REQUIREMENT → Beginning with the line that contains "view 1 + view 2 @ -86" and ending with the last line of the records, write out each line exactly and omit the pictures.
━━━ MATERIAL FOR THIS EXERCISE ━━━
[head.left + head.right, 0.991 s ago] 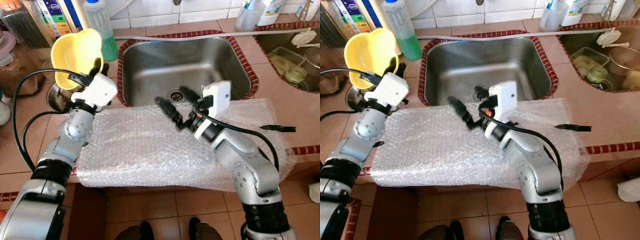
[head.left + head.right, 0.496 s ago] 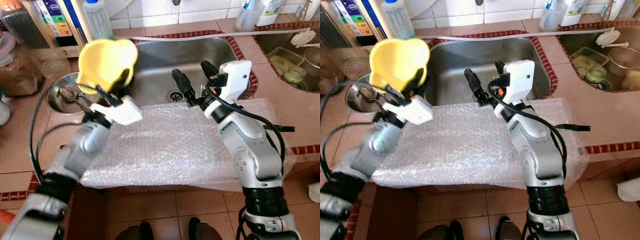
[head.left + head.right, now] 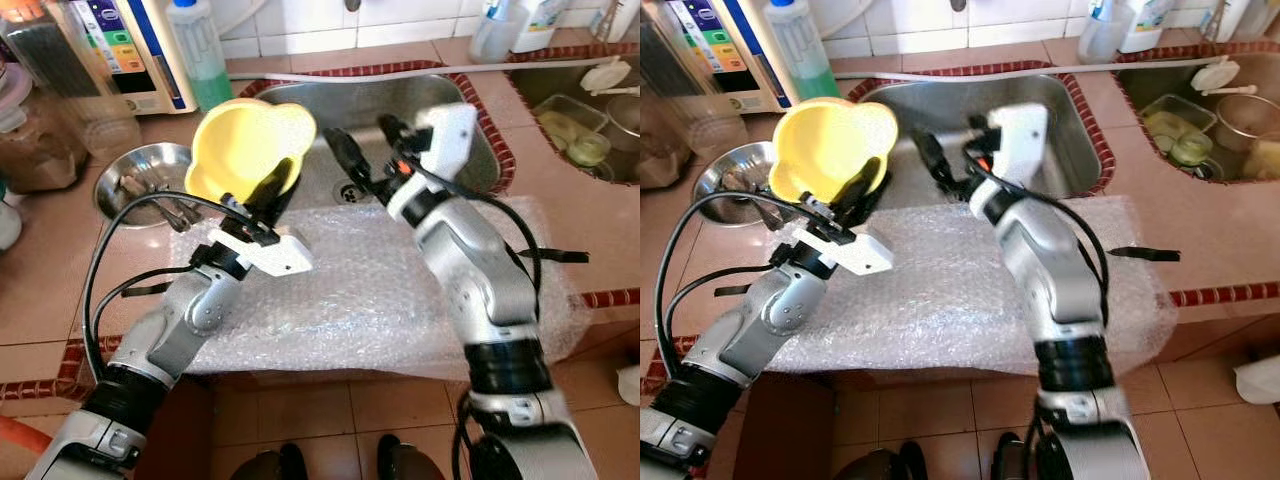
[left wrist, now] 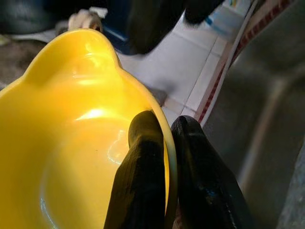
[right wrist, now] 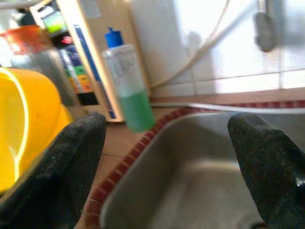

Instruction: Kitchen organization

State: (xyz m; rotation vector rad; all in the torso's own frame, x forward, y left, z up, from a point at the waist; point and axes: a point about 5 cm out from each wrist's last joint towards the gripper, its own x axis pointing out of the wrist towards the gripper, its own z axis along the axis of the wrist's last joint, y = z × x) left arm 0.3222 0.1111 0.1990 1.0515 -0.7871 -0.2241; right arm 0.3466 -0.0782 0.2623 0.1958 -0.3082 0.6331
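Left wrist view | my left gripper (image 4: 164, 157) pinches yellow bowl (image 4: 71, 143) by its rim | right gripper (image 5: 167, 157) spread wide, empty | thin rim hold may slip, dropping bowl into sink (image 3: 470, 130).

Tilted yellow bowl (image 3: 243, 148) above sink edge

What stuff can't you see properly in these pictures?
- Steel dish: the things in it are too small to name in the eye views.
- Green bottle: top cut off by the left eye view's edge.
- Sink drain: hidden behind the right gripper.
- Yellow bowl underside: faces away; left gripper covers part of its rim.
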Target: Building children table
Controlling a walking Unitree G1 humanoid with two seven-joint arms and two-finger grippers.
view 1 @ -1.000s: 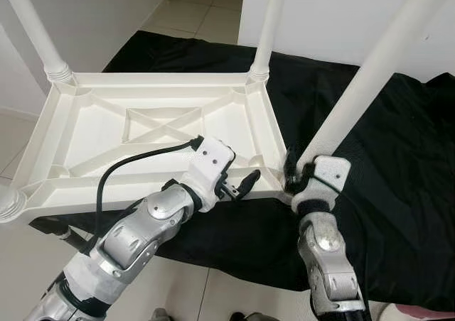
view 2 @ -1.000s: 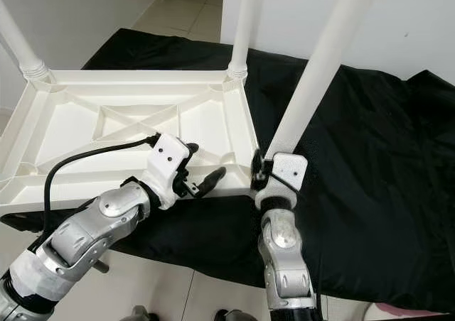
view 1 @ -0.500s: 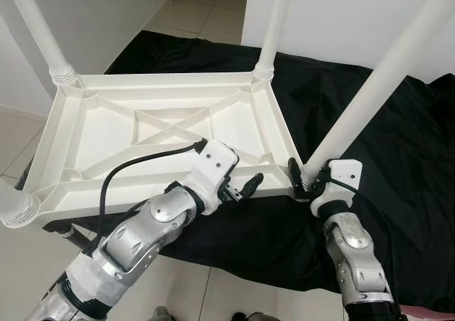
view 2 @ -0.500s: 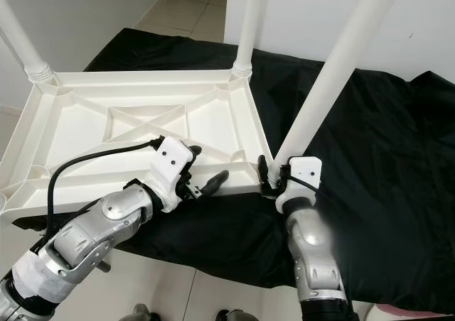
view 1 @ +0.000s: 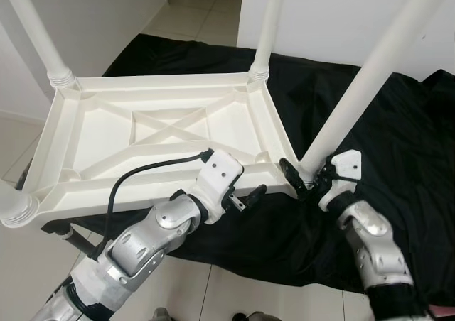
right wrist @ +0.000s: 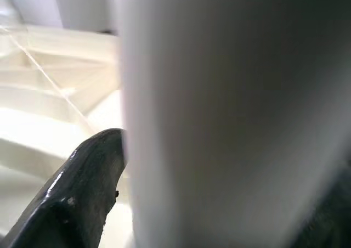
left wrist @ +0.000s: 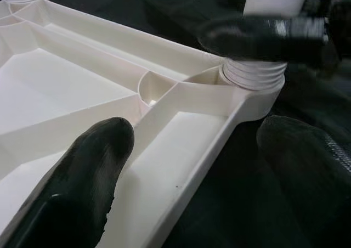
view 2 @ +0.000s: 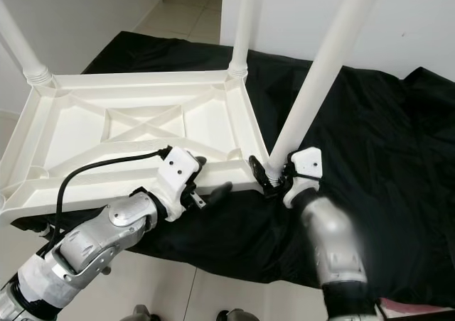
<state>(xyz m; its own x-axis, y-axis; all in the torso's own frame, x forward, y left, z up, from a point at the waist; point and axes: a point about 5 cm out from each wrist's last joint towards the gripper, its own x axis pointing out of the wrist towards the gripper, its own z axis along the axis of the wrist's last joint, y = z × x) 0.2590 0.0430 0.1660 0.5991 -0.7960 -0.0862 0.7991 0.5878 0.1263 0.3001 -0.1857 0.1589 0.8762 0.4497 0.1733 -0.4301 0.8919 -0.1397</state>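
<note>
An upturned white table top (view 1: 142,133) fills the centre-left of the frame. At lower centre, its near rim is straddled by the spread left gripper (view 1: 245,197). Lower right, the corner leg (view 1: 355,101) is pinched by the right gripper (view 1: 307,181), whose wrist has been rotated outward, suggesting the leg is being screwed in.

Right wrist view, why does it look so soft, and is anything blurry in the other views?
Right wrist view: the table leg sits too close, out of focus. Left wrist view: the right claw at the leg's base is smeared. Right eye view: the right forearm is motion-blurred; the upturned table stays sharp.
</note>
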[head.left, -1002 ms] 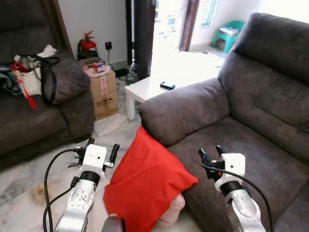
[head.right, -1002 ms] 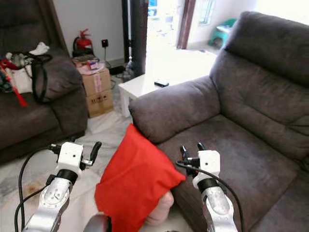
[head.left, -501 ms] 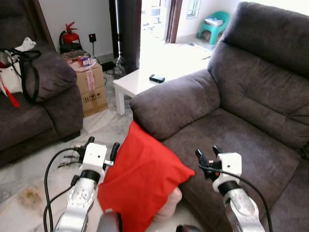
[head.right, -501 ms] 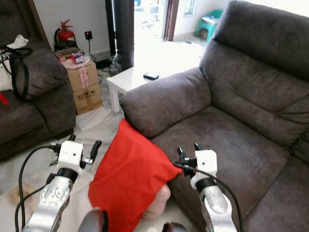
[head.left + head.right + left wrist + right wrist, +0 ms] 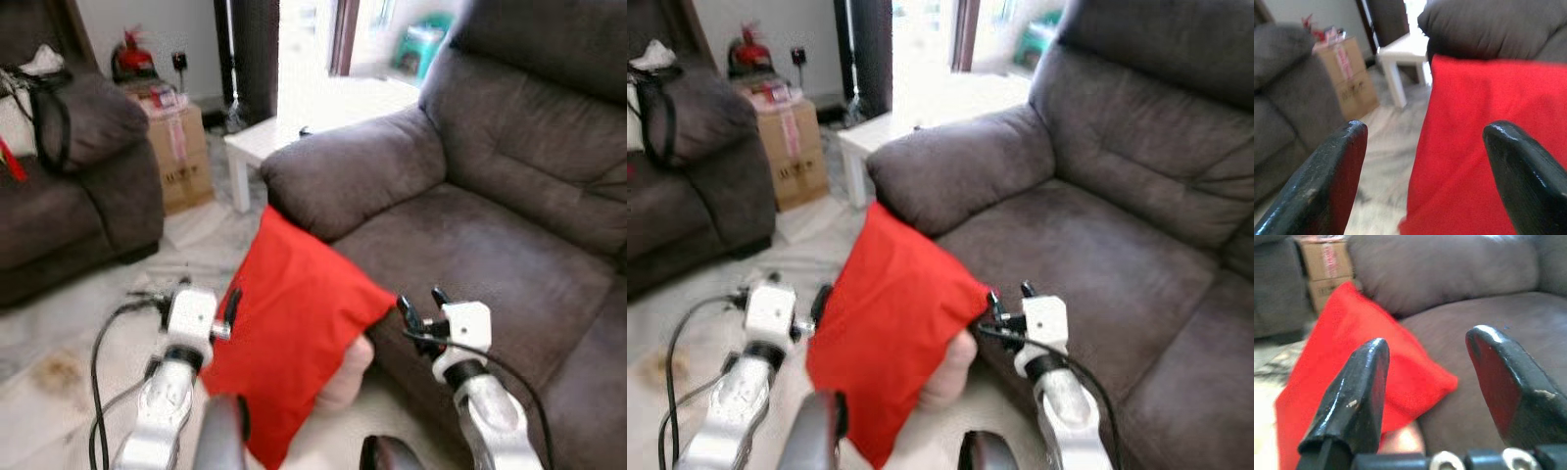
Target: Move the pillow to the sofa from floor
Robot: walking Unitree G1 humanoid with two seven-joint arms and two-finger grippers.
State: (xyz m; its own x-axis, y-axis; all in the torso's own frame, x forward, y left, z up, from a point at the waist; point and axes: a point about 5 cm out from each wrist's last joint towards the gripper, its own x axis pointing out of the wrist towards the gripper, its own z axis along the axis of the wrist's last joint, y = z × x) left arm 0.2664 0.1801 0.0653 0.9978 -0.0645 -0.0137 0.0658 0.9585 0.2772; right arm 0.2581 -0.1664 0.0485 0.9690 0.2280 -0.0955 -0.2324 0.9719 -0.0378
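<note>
Left gripper [image 5: 1422,181]: fingers spread, empty, raised just beside the pillow's [image 5: 294,333] left edge. Right gripper [image 5: 1427,387]: fingers spread, empty, just beside the pillow's right corner. The red pillow stands tilted on the floor [image 5: 88,313], leaning against the sofa's [image 5: 490,255] front below the armrest. A box [image 5: 181,157] stands beyond.

The red pillow [image 5: 294,328] leans against the sofa [image 5: 509,245] front, between the left tool [image 5: 230,308] and right tool [image 5: 419,306], both spread wide. The sofa seat behind is bare. Open floor [image 5: 69,333] lies left; a cardboard box [image 5: 176,147] and white bench [image 5: 265,147] stand farther off.
</note>
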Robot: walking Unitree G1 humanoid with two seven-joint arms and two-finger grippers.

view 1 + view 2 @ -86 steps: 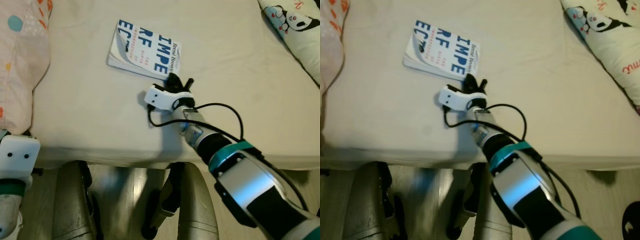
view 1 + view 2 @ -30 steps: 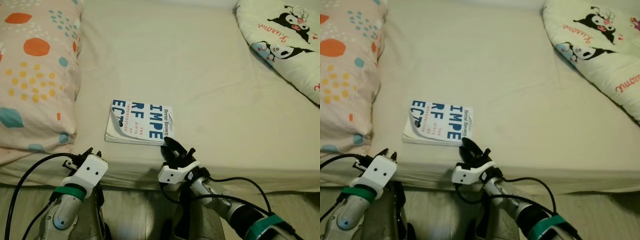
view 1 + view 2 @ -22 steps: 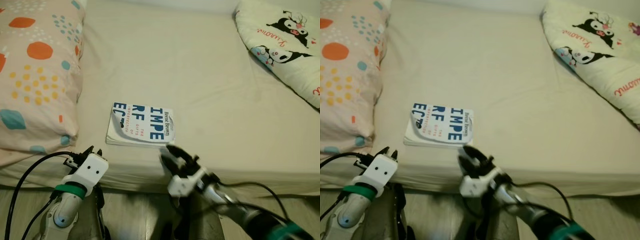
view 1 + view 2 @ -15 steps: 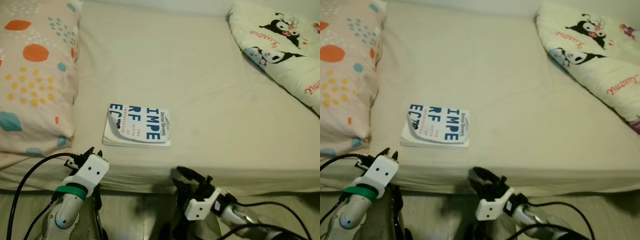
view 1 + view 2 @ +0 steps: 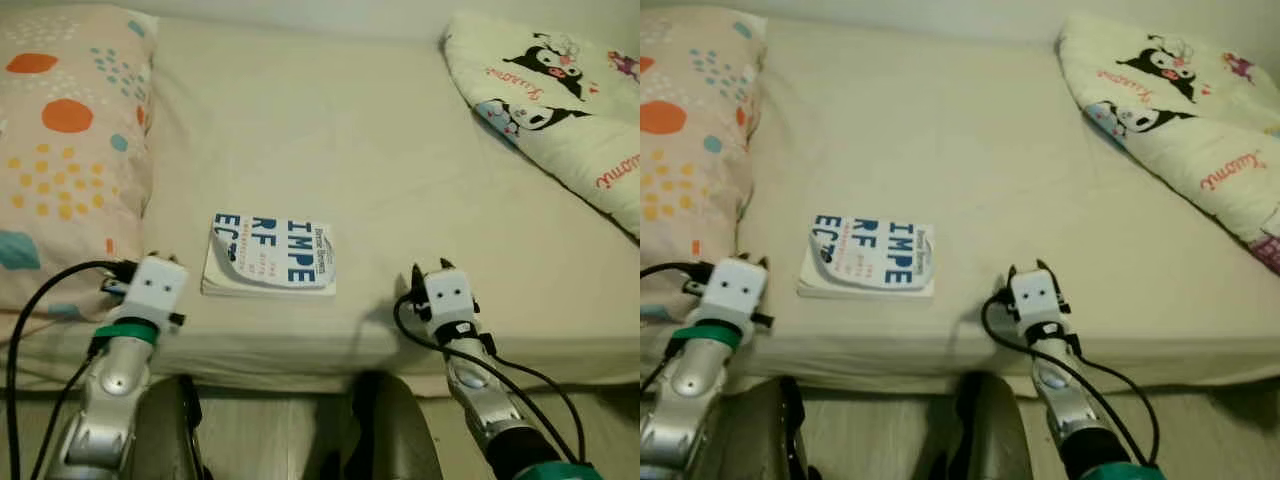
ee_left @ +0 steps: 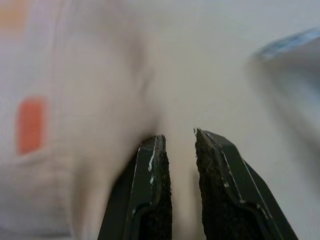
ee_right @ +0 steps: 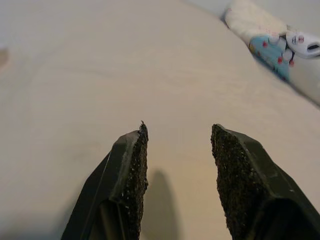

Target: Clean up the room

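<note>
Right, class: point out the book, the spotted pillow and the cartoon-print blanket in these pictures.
book [image 5: 270, 255]: left eye view, middle of its white cover.
spotted pillow [image 5: 65, 150]: left eye view, on its spotted face.
cartoon-print blanket [image 5: 1180, 110]: right eye view, on the cream fabric below the black cartoon figure.

The left pincer [image 6: 178, 150] held its two black fingers [image 6: 156, 170] slightly apart over the cream bed [image 6: 200, 75]. Near them lay a blurred pillow [image 6: 65, 100] with an orange spot, and beyond, a blue-edged book [image 6: 287, 42].
</note>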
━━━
SOLUTION TO THIS TASK →
view 1 + view 2 @ -86 steps: 
view 1 + view 2 @ -30 steps: 
view 1 + view 2 @ -22 steps: 
view 1 + view 2 @ -15 steps: 
view 1 + view 2 @ +0 steps: 
ee_left @ +0 steps: 
ee_right @ +0 steps: 

Target: Clean up the room

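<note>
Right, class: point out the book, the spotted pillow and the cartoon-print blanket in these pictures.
book [image 5: 270, 255]: left eye view, middle of its white cover.
spotted pillow [image 5: 65, 150]: left eye view, on its spotted face.
cartoon-print blanket [image 5: 1180, 110]: right eye view, on the cream fabric below the black cartoon figure.

The left pincer [image 6: 178, 150] held its two black fingers [image 6: 156, 170] slightly apart over the cream bed [image 6: 200, 75]. Near them lay a blurred pillow [image 6: 65, 100] with an orange spot, and beyond, a blue-edged book [image 6: 287, 42].
</note>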

The exercise requires no additional answer.